4. All vessels must attempt to maintain a minimum separation
distance of 50 m from all other marine mammals, with an exception made
for those animals that approach the vessel.
5. When marine mammals are sighted while a vessel is underway, the
vessel
[[Page 14234]]
should take action as necessary to avoid violating the relevant
separation distance (e.g., attempt to remain parallel to the animal's
course, avoid excessive speed or abrupt changes in direction until the
animal has left the area). If marine mammals are sighted within the
relevant separation distance, the vessel should reduce speed and shift
the engine to neutral, not engaging the engines until animals are clear
of the area. This recommendation does not apply to any vessel towing
gear.
We have carefully evaluated the suite of mitigation measures
described here and considered a range of other measures in the context
of ensuring that we prescribe the means of effecting the least
practicable adverse impact on the affected marine mammal species and
stocks and their habitat. Based on our evaluation of the proposed
measures, NMFS has preliminarily determined that the mitigation
measures provide the means effecting the least practicable impact on
the affected species or stocks and their habitat, paying particular
attention to rookeries, mating grounds, and areas of similar
significance.
Sensitive Habitat Measures
Because the propose survey overlaps with BIAs and critical habitat
for some species (see MM Occurance), L-DEO will implement additional
measures related to these areas including area avoidance and the
implementation of special shutdown zones. For Steller sea lion
rookeries and major haulouts, classified as critical habitat (58 FR
45269, August 27, 1993). Steller sea lions maintain rookeries and major
haul-outs in the area of L-DEO's survey (Figure 1 in the IHA
Application). Additionally the timing of the survey overlaps with the
breeding season of Steller sea lions. As such, L-DEO must observe a
three nautical mile exclusion zone around these critical habitats. This
means that L-DEO avoid transiting through and operating seismic airguns
in these areas.
A portion of L-DEO's proposed survey will also occur in the fin
whale BIA (Ferguson et al. 2015). Because of the temporal and spatial
overlap in the proposed survey and peak use of the fin whale BIA, L-DEO
will implement a shutdown if a fin whale or group of fin whales is
observed at within a 1,500 m radius from the acoustic source, within
their BIA. L-DEO will refer to Ferguson et al. (2015) for the location
of the BIA, but waters around the Semidi Islands, Kodiak Island, and
Chirikof Island generally define the portion of the BIA L-DEO is
expected to transit through.
The expected elevated density of North Pacific right whales in
their critical habitat means that additional measures are prudent for
this area. When transiting through North Pacific right whale critical
habitat, L-DEO must do any such transit during daylight hours, to
facilitate the ability of PSOs to observe any right whales that may be
present. This measure is in addition to the requirement that L-DEO must
implement a shutdown if a North Pacific right whale is observed at any
distance.
Mitigation for Subsistence Uses of Marine Mammals--Community Outreach
Although impacts on subsistence uses are not expected due to the
strong separation in time and space between marine mammal subsistence
harvest and L-DEO's proposed activities, project principle
investigators will conduct outreach with communities near the planned
project area to identify and avoid areas of potential conflict,
including for marine subsistence activities. This measure will mitigate
any potential negative impact on subsistence hunting activities,
despite there being no expected significant impact.

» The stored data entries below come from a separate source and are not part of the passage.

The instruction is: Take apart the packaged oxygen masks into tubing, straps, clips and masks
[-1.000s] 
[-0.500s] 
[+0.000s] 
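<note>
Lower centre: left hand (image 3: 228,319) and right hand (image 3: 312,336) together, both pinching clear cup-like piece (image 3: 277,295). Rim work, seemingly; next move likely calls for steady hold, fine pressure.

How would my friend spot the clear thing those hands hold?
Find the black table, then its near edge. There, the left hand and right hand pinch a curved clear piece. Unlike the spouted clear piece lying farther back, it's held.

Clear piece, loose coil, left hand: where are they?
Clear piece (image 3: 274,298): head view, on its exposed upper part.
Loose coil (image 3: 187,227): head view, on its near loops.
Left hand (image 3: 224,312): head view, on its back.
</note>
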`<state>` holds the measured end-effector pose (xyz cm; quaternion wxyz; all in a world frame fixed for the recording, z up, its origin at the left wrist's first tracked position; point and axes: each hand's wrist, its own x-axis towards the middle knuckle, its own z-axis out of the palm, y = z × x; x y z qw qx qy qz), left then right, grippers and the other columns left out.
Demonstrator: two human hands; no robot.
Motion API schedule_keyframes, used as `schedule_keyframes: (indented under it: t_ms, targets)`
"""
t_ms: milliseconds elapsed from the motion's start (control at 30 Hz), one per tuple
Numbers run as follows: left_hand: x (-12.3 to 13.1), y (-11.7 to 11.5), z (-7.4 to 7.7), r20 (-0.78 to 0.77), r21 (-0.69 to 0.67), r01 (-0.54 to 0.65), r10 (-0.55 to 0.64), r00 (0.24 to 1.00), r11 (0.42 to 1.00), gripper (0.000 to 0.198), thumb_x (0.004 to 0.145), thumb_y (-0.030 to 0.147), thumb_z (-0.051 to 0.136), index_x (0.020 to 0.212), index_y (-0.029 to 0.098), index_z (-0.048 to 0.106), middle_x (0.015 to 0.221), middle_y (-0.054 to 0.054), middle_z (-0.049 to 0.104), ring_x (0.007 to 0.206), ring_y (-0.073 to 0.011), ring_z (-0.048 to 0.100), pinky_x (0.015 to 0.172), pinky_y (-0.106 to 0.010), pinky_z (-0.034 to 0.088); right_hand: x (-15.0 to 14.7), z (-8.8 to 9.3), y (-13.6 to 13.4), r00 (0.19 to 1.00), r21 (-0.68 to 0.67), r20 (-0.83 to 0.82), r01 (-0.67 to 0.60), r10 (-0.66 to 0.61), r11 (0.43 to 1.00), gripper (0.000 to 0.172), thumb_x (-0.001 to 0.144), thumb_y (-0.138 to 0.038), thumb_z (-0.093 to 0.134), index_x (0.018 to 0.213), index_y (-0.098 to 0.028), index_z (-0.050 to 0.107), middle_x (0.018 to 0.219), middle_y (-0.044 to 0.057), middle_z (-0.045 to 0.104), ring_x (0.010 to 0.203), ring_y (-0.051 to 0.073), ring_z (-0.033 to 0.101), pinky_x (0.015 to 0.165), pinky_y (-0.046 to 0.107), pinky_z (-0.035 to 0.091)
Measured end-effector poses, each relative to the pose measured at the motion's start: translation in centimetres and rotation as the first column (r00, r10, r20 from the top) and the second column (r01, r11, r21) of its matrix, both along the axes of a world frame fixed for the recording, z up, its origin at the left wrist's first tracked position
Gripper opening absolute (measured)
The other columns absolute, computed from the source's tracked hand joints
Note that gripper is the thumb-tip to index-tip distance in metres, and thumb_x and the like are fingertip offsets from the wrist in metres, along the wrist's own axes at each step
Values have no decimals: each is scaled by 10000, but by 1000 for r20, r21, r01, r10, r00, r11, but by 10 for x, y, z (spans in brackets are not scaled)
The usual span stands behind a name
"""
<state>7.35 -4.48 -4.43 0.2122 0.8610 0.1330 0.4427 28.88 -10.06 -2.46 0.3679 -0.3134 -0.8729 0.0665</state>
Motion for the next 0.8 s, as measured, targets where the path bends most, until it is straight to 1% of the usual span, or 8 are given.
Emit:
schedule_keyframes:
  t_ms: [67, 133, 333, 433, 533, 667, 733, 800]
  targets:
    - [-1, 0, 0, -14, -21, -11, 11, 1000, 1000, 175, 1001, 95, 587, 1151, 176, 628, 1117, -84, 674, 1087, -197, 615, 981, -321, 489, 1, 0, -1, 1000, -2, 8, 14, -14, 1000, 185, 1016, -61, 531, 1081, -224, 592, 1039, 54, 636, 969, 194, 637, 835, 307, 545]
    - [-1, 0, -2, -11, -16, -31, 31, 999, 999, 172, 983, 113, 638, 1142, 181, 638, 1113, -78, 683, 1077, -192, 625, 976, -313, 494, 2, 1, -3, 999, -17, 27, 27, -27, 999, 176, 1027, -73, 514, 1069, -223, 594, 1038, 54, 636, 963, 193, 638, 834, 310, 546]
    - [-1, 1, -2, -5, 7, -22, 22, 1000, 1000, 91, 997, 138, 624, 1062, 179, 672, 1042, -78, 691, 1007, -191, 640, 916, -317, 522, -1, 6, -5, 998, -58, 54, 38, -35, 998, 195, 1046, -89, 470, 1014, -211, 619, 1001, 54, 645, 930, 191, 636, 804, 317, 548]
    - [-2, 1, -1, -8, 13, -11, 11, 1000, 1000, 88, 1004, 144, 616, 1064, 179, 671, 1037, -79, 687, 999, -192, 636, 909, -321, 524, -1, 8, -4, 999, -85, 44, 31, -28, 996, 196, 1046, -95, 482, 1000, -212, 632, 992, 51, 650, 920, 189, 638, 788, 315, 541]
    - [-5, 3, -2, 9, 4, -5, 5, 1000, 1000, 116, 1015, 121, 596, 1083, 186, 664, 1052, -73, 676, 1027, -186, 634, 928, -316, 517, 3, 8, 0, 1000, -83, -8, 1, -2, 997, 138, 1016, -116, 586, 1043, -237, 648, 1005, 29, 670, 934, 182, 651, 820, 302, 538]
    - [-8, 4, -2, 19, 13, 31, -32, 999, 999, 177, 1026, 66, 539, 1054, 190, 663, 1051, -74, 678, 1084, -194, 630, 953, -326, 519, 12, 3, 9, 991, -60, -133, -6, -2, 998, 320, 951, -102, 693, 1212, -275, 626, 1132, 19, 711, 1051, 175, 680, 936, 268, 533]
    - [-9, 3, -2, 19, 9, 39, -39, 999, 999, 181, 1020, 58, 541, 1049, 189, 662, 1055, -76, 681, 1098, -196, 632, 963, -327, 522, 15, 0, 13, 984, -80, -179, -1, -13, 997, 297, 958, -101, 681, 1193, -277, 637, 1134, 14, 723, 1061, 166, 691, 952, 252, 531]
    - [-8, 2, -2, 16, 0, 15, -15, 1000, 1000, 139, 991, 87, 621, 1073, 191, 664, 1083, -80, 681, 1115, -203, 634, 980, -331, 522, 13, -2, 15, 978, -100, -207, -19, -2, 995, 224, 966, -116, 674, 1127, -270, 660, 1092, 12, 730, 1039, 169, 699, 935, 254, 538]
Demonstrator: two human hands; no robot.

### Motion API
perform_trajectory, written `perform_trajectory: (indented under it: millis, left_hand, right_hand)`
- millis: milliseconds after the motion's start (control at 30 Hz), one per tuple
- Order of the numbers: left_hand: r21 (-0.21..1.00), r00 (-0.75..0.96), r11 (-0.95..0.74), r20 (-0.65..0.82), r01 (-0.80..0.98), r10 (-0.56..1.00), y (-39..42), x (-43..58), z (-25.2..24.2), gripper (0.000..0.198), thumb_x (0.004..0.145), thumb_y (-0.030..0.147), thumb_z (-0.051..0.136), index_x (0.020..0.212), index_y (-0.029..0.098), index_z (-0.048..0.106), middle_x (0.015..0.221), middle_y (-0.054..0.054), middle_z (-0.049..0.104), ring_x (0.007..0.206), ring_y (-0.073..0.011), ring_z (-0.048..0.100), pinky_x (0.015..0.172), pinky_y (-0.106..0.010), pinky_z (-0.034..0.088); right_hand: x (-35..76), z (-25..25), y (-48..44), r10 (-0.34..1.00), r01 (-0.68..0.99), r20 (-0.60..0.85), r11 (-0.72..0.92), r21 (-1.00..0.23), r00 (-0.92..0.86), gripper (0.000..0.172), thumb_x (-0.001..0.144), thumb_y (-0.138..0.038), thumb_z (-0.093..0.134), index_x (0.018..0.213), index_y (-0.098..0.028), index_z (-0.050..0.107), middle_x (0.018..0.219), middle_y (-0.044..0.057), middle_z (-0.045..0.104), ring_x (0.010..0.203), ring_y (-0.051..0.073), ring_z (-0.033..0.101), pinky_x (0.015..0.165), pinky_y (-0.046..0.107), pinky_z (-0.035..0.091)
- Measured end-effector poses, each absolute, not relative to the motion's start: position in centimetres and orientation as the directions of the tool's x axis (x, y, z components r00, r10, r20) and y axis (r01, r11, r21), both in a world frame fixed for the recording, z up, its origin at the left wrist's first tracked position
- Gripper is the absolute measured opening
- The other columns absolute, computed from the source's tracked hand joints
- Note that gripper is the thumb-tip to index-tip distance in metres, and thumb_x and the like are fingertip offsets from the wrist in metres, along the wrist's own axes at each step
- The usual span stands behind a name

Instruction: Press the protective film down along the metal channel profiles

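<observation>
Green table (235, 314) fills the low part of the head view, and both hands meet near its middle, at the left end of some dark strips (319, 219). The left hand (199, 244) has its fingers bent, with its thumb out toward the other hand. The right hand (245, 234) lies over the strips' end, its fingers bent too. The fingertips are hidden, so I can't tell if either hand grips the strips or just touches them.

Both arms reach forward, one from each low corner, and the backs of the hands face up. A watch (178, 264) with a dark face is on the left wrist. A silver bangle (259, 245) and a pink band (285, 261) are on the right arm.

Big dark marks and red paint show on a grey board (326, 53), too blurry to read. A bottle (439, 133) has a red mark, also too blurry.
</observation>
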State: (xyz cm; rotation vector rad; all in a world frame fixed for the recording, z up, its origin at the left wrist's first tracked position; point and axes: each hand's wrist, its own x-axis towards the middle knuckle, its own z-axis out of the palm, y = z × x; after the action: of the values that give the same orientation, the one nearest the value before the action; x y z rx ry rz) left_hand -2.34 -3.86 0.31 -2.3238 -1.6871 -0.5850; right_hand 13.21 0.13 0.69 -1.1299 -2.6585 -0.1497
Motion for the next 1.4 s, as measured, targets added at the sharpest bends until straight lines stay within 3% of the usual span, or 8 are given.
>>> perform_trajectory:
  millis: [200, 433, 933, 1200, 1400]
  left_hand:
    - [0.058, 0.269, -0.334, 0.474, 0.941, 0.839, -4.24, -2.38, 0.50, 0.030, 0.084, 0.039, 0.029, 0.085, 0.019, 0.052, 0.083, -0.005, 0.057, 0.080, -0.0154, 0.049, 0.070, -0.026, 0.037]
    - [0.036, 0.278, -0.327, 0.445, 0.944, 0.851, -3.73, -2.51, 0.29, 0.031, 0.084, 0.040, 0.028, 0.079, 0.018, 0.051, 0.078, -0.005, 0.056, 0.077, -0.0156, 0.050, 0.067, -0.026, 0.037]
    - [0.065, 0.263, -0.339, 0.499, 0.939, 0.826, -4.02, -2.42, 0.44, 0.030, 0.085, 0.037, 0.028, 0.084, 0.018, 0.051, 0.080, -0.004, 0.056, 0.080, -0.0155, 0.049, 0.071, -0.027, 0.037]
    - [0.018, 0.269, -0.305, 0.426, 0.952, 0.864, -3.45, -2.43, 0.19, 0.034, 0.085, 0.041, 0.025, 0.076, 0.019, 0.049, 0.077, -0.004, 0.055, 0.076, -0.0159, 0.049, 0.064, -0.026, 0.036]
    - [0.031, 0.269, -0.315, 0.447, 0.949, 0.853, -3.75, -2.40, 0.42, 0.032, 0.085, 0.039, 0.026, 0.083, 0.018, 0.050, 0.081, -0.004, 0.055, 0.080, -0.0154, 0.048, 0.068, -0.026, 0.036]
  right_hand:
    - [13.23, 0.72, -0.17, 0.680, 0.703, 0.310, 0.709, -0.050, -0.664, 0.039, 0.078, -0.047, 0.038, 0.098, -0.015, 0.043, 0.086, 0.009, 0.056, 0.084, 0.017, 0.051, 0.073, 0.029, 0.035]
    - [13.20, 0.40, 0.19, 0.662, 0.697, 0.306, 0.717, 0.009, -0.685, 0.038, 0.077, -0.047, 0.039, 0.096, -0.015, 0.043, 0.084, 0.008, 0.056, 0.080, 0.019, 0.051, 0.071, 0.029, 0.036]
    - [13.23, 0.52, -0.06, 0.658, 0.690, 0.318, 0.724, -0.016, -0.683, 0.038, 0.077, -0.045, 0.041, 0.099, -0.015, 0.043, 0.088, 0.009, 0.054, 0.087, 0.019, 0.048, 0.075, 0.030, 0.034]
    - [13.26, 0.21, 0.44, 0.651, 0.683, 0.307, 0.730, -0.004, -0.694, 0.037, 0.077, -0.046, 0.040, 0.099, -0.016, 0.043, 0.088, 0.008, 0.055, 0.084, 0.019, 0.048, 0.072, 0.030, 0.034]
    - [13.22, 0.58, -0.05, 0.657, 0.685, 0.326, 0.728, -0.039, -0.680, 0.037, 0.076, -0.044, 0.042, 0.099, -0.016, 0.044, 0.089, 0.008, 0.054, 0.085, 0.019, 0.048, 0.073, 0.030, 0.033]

Based on our evaluation of the applicant's proposed measures, as
well as other measures considered by NMFS, NMFS has preliminarily
determined that the proposed mitigation measures provide the means
effecting the least practicable impact on the affected species or
stocks and their habitat, paying particular attention to rookeries,
mating grounds, and areas of similar significance, and on the
availability of such species or stock for subsistence uses.
Proposed Monitoring and Reporting
In order to issue an IHA for an activity, Section 101(a)(5)(D) of
the MMPA states that NMFS must set forth, requirements pertaining to
the monitoring and reporting of such taking. The MMPA implementing
regulations at 50 CFR 216.104 (a)(13) indicate that requests for
authorizations must include the suggested means of accomplishing the
necessary monitoring and reporting that will result in increased
knowledge of the species and of the level of taking or impacts on
populations of marine mammals that are expected to be present in the
proposed action area. Effective reporting is critical both to
compliance as well as ensuring that the most value is obtained from the
required monitoring.
Monitoring and reporting requirements prescribed by NMFS should
contribute to improved understanding of one or more of the following:
Occurrence of marine mammal species or stocks in the area
in which take is anticipated (e.g., presence, abundance, distribution,
density);
Nature, scope, or context of likely marine mammal exposure
to potential stressors/impacts (individual or cumulative, acute or
chronic), through better understanding of: (1) Action or environment
(e.g., source characterization, propagation, ambient noise); (2)
affected species (e.g., life history, dive patterns); (3) co-occurrence
of marine mammal species with the action; or (4) biological or
behavioral context of exposure (e.g., age, calving or feeding areas);
Individual marine mammal responses (behavioral or
physiological) to acoustic stressors (acute, chronic, or cumulative),
other stressors, or cumulative impacts from multiple stressors;
How anticipated responses to stressors impact either: (1)
Long-term fitness and survival of individual marine mammals; or (2)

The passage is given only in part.